| Instructions to follow |
Nothing but an exact copy of the listing should appear in the response.

= Beginning of Section =

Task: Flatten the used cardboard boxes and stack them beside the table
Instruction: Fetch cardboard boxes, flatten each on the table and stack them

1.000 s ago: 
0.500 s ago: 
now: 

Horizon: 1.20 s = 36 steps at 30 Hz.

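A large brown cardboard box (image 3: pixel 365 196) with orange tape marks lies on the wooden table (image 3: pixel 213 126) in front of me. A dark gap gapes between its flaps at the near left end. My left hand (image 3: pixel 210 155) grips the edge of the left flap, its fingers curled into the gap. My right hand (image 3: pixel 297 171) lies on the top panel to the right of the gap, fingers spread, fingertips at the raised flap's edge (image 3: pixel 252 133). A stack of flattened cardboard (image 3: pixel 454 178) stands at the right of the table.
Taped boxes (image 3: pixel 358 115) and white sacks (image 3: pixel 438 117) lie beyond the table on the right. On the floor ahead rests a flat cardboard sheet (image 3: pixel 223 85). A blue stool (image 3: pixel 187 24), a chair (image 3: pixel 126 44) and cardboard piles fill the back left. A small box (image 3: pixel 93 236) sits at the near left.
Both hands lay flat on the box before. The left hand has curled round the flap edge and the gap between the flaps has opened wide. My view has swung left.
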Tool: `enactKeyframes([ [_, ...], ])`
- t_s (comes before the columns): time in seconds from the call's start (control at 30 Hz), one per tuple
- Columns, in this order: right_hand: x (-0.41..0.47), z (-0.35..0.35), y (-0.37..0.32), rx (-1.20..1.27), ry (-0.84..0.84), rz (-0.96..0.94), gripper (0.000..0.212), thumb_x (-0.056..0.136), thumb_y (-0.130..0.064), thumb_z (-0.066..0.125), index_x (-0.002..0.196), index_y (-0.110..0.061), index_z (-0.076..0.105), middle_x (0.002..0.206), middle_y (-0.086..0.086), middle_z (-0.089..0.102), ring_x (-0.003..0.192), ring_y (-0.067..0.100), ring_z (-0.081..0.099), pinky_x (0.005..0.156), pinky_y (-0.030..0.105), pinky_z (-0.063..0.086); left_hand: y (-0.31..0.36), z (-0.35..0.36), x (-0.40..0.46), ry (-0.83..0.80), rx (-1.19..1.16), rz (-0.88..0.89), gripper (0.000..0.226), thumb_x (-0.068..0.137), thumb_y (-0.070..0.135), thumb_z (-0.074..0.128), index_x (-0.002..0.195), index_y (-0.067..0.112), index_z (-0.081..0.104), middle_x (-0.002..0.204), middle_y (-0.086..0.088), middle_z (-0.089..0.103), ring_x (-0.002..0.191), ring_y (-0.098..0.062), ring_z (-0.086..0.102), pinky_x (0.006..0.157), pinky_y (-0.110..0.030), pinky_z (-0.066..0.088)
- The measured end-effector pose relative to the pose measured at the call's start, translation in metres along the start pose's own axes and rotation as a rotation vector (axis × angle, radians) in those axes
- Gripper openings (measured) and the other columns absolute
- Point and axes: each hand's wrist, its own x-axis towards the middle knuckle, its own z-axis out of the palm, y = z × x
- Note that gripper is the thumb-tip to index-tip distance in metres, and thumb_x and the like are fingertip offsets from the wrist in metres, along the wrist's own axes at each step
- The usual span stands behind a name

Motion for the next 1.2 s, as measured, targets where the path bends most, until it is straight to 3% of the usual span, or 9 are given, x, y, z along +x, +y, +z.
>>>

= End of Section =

| Completed task |
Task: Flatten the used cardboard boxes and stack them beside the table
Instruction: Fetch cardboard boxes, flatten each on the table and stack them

1.000 s ago: 
0.500 s ago: 
now: 

Horizon: 1.20 s = 36 steps at 30 Hz.

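A large brown cardboard box (image 3: pixel 365 196) with orange tape marks lies on the wooden table (image 3: pixel 213 126) in front of me. A dark gap gapes between its flaps at the near left end. My left hand (image 3: pixel 210 155) grips the edge of the left flap, its fingers curled into the gap. My right hand (image 3: pixel 297 171) lies on the top panel to the right of the gap, fingers spread, fingertips at the raised flap's edge (image 3: pixel 252 133). A stack of flattened cardboard (image 3: pixel 454 178) stands at the right of the table.
Taped boxes (image 3: pixel 358 115) and white sacks (image 3: pixel 438 117) lie beyond the table on the right. On the floor ahead rests a flat cardboard sheet (image 3: pixel 223 85). A blue stool (image 3: pixel 187 24), a chair (image 3: pixel 126 44) and cardboard piles fill the back left. A small box (image 3: pixel 93 236) sits at the near left.
Both hands lay flat on the box before. The left hand has curled round the flap edge and the gap between the flaps has opened wide. My view has swung left.
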Tool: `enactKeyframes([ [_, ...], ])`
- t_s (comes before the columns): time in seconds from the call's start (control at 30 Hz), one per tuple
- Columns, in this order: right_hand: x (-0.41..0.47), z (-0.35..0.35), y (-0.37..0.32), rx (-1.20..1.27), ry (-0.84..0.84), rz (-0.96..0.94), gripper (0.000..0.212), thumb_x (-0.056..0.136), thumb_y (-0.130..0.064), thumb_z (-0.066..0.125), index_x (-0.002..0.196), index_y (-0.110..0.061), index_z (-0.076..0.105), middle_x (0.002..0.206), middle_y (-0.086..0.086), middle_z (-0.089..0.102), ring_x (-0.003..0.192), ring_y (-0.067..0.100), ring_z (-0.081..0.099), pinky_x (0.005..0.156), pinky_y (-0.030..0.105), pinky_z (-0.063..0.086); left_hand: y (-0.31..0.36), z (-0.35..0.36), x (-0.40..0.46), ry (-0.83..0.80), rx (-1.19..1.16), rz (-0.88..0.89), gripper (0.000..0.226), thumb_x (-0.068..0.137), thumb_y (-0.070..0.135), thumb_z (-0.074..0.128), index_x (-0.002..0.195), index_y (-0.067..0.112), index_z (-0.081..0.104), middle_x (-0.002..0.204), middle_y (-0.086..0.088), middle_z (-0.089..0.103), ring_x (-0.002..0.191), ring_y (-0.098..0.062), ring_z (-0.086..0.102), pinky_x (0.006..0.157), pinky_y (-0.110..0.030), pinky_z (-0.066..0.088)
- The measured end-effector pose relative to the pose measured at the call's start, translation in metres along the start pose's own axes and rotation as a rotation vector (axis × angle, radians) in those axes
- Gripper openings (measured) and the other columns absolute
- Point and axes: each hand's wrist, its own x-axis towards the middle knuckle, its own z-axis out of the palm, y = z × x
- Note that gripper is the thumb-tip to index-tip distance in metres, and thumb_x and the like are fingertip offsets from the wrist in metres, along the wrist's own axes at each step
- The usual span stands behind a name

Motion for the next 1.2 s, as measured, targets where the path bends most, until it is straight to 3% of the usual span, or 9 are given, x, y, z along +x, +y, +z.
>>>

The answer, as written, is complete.